• **Exercise goal**: Please quote the material exactly, every line of it.

• **Available data**:
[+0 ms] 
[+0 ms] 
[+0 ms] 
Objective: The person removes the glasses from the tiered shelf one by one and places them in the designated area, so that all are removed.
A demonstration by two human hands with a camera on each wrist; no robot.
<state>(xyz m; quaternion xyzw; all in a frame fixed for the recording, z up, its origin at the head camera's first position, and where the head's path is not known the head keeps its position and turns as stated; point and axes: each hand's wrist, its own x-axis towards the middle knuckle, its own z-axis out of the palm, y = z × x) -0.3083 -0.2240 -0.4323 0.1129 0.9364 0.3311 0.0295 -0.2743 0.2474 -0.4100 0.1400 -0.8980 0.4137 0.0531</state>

• **Reply**:
[+0 ms] 
[+0 ms] 
[+0 ms] 
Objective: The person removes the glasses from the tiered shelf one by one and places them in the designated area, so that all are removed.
A demonstration by two human hands with a camera on each wrist; no robot.
<state>(xyz m; quaternion xyzw; all in a frame fixed for the recording, z up, its origin at the head camera's first position, and where the head's path is not known the head keeps its position and turns as stated; point and axes: each hand's wrist, its own x-axis towards the middle knuckle, its own z-axis out of the palm, y = z × x) -0.3083 -0.2240 -0.4323 0.1129 0.9364 0.3311 0.0295 -0.2743 0.2474 -0.4100 0.1400 -0.8980 0.4137 0.0531</state>

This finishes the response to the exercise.